Question

The amount of soda a dispensing machine pours into a 12-ounce can of soda follows a normal distribution with a mean of 12.30 ounces and a standard deviation of 0.20 ounce. Each can holds a maximum of 12.50 ounces of soda. Every can that has more than 12.50 ounces of soda poured into it causes a spill and the can must go through a special cleaning process before it can be sold. What is the probability that a randomly selected can will need to go through this process? A) .1587 B) .6587 C) .8413 D) .3413

Answer 1

Answer: A) .1587

Step-by-step explanation:

Given : The amount of soda a dispensing machine pours into a 12-ounce can of soda follows a normal distribution with a mean of 12.30 ounces and a standard deviation of 0.20 ounce.

i.e. $\mu=12.30$ and $\sigma=0.20$

Let x denotes the amount of soda in any can.

Every can that has more than 12.50 ounces of soda poured into it must go through a special cleaning process before it can be sold.
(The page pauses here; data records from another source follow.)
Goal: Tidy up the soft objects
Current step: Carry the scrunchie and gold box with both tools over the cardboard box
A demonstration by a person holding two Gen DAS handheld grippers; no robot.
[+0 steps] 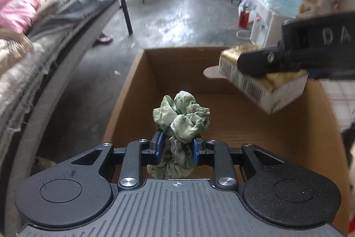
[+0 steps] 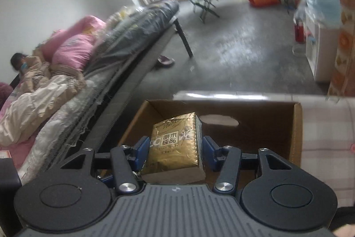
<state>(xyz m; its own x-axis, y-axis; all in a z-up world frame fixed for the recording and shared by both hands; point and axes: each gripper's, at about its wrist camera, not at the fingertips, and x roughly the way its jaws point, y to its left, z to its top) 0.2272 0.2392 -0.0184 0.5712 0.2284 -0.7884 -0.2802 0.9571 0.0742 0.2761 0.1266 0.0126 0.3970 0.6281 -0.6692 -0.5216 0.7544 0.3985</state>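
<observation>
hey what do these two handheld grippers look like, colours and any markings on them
Both match. The left gripper and right gripper have a ribbed grey body, black linkage arms with silver screws, round black side housings and blue finger pads. A small crosshair mark sits at the body's front edge. Seen side-on in the left wrist view, the right gripper shows raised letters "DA". No cables or sleeves visible.

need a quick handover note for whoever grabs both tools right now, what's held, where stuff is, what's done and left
Left tool: shut on the green scrunchie, held over the cardboard box.
Right tool: shut on the gold tissue pack, also over the box.
Done: both soft items picked up and brought above the box.
Left: lower and release each into the box. The visible part of the box floor looks bare, so nothing seems dropped in yet.
</observation>
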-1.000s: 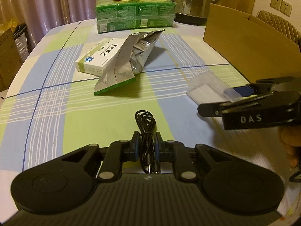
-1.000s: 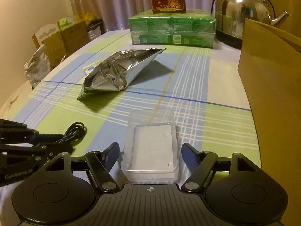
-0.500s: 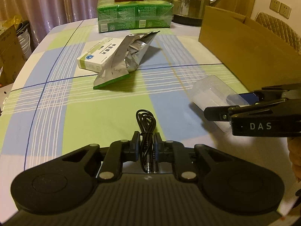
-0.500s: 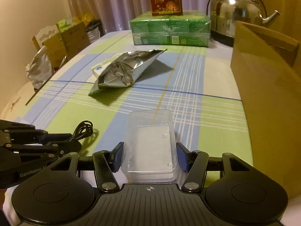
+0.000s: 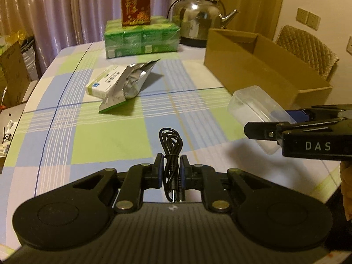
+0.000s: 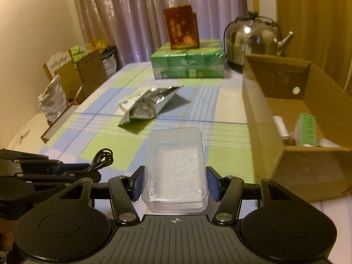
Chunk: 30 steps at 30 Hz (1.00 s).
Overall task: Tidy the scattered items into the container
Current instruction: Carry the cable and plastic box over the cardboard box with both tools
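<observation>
My left gripper [image 5: 172,171] is shut on a coiled black cable [image 5: 171,140], held above the checked tablecloth; the cable's plugs point back at the camera. My right gripper [image 6: 175,182] is shut on a clear plastic box [image 6: 176,167], its blue pads against both long sides, lifted off the table. The open cardboard box [image 6: 264,121] stands just right of it and holds a green packet [image 6: 307,129] and white items. In the left wrist view the right gripper [image 5: 270,121] carries the clear plastic box [image 5: 253,103] in front of the cardboard box [image 5: 253,72]. A silver foil bag [image 5: 132,81] leans on a white medicine box [image 5: 101,83] mid-table.
A stack of green packs [image 5: 140,37] with a red box [image 5: 135,3] on top stands at the table's far end, beside a steel kettle [image 5: 198,22]. A woven chair [image 5: 308,48] is behind the cardboard box. Cartons and bags [image 6: 83,72] sit off the table's left edge.
My right gripper closed on the clear plastic box and lifted it. Both grippers rose, so the inside of the cardboard box now shows. The left gripper kept its hold on the cable.
</observation>
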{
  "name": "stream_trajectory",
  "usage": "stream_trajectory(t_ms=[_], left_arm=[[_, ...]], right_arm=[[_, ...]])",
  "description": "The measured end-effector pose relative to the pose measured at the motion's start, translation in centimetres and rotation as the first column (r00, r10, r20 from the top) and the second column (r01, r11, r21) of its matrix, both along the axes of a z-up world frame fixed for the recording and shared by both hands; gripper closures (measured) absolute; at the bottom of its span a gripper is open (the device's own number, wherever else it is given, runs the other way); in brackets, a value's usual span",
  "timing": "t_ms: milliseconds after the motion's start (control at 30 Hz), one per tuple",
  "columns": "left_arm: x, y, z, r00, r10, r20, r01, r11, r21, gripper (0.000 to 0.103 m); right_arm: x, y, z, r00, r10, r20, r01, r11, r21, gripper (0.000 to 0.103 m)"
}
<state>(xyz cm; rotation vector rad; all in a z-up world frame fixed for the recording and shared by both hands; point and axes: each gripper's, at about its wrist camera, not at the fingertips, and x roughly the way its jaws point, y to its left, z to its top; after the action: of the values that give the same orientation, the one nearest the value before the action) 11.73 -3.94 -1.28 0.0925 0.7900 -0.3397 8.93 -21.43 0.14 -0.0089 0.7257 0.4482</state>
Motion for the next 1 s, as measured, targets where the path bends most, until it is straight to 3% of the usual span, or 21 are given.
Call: stream_trajectory(t_ms=[533,1000], left_arm=[[-2.8,-5.0,4.4,0.99,-0.113,0.078,0.115,0.993,-0.025,0.092],[1.0,-14.3,7.5,0.948,-0.283,0.144,0.291,0.956,-0.032,0.092]], right_arm=[[-3.9,-5.9,4.3,0.989,-0.105,0.101,0.102,0.994,0.032,0.049],[-0.7,-14.5,5.7,0.946,-0.291,0.141,0.285,0.957,0.061,0.048]])
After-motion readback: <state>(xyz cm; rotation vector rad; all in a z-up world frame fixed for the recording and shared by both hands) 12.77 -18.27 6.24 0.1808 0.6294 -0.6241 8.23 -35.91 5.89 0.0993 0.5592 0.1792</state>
Then, the probability that a randomly selected can will need to go through the mentioned process =  probability that a randomly selected can has more than 12.50 ounces of soda poured into it =

$P(x>12.50)=1-P(x\leq12.50)\\\\=1-P(\dfrac{x-\mu}{\sigma}\leq\dfrac{12.50-12.30}{0.20})\\\\=1-P(z\leq1)\ \ [\because z=\dfrac{x-\mu}{\sigma}]\\\\=1-0.8413\ \ \ [\text{By z-table}]\\\\=0.1587$

Hence, the required probability= A) 0.1587